#### [TASK]
Go through the records and copy each line where the string "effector" occurs.

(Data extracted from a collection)
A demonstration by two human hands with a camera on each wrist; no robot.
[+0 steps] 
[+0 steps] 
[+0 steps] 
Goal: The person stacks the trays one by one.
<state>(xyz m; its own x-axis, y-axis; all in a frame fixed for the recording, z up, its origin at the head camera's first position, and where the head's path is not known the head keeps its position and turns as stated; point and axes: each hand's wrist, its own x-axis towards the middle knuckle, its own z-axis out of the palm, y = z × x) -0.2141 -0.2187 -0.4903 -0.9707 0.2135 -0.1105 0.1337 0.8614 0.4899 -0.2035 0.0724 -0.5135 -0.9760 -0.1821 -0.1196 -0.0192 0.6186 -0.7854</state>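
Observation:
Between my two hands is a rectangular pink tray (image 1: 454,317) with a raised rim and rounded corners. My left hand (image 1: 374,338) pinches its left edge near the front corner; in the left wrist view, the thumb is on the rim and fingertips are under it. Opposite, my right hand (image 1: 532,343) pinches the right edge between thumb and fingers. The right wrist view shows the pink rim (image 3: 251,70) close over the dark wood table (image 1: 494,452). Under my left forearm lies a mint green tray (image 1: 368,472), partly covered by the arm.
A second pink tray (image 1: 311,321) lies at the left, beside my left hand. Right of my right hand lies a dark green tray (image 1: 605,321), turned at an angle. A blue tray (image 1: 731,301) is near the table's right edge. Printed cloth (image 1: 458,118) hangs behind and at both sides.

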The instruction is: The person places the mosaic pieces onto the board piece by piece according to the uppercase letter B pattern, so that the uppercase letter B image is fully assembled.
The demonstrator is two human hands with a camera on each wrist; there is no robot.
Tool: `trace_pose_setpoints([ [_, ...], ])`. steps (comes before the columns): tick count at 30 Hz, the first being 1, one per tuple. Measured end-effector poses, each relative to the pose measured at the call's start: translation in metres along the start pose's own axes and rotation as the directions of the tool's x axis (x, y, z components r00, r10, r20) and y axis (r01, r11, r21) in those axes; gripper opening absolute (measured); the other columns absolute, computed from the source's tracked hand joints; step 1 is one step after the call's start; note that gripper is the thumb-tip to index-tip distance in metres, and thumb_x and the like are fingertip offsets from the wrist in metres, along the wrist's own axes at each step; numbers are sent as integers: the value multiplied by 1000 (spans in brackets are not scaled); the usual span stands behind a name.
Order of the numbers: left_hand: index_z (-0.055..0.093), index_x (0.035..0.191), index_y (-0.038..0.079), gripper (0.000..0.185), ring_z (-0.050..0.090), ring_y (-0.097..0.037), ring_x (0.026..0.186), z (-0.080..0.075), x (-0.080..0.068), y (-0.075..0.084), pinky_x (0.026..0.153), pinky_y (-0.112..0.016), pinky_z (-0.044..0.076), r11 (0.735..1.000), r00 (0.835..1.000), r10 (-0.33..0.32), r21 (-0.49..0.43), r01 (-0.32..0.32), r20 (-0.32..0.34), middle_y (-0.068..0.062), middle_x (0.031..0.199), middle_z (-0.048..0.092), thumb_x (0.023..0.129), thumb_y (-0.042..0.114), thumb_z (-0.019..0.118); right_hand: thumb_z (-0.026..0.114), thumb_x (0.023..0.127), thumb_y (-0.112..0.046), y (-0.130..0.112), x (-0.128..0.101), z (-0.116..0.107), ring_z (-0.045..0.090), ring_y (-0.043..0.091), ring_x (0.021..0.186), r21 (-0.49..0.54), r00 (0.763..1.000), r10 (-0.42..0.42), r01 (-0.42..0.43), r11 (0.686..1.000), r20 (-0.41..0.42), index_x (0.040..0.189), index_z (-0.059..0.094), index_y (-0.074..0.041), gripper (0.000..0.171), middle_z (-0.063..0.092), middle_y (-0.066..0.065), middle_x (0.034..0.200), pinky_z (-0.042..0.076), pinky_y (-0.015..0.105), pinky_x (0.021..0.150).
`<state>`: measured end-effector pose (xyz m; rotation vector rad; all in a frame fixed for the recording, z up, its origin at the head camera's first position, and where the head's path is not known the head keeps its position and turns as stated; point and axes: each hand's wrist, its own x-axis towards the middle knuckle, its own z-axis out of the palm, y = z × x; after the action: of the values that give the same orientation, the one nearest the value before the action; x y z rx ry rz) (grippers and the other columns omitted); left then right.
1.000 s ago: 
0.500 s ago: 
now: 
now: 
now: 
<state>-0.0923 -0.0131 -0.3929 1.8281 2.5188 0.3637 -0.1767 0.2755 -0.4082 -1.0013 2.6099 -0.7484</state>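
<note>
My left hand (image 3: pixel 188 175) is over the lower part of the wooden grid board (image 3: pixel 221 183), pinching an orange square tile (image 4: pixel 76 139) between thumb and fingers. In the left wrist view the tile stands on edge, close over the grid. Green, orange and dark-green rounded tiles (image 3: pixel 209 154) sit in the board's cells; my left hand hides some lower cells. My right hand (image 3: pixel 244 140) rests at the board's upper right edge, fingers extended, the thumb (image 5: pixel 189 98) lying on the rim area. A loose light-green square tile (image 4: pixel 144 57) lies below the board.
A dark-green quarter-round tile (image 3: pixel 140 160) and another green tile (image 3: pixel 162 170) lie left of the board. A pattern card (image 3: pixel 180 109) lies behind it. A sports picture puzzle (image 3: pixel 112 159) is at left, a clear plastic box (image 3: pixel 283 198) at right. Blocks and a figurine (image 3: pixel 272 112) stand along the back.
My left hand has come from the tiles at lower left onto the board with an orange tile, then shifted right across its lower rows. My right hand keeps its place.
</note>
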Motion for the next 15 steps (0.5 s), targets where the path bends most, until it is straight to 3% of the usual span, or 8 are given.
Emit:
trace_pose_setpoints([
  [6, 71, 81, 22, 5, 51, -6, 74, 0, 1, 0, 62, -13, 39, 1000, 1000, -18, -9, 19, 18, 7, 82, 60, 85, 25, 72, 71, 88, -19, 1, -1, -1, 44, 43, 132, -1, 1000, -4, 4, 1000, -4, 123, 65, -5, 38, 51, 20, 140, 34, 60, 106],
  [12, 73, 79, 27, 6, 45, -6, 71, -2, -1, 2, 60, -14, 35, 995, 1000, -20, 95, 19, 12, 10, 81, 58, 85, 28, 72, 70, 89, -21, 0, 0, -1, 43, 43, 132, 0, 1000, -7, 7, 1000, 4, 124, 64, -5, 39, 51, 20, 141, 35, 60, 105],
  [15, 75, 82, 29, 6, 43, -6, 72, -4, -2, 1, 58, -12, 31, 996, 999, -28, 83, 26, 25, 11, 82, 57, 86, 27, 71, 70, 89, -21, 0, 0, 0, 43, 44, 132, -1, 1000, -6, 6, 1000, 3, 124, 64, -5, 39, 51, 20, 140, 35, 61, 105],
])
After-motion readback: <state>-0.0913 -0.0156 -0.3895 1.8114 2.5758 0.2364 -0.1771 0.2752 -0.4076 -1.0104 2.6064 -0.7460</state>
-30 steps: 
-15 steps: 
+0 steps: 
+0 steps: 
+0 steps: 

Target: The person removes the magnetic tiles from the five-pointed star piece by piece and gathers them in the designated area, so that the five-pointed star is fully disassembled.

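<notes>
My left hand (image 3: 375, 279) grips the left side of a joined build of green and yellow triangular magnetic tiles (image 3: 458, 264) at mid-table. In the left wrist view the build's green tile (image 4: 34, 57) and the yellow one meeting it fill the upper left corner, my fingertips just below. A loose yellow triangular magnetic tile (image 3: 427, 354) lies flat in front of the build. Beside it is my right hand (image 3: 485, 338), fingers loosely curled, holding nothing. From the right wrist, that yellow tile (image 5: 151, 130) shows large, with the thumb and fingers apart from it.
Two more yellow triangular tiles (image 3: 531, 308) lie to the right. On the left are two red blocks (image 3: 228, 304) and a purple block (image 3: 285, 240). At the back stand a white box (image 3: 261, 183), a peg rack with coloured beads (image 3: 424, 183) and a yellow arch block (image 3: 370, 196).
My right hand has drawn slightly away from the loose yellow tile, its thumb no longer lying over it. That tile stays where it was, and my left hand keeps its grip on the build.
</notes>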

#### [ANSWER TO THE EXERCISE]
Tool: `trace_pose_setpoints([ [_, ...], ])`. steps (comes before the columns): tick count at 30 Hz, the first being 1, one per tuple. Measured end-effector poses, each relative to the pose measured at the call's start: translation in metres along the start pose's own axes and rotation as the directions of the tool's x axis (x, y, z components r00, r10, r20) and y axis (r01, r11, r21) in those axes; gripper opening absolute (measured); the other columns absolute, computed from the source's tracked hand joints; step 1 is one step after the call's start; note that gripper is the thumb-tip to index-tip distance in metres, and thumb_x and the like are fingertip offsets from the wrist in metres, along the wrist's own axes at each step; numbers are sent as integers: the value multiplied by 1000 (spans in brackets are not scaled); the usual span stands behind a name.
`<state>`: measured end-effector pose (xyz m; rotation vector rad; all in a frame fixed for the recording, z up, its origin at the head camera's first position, and where the head's path is not known the head keeps its position and turns as stated; point and axes: each hand's wrist, its own x-axis towards the middle knuckle, its own z-axis out of the palm, y = z × x; after the action: of the values that give the same orientation, the one nearest the value before the action; x y z rx ry rz) (grippers and the other columns omitted); left then right.

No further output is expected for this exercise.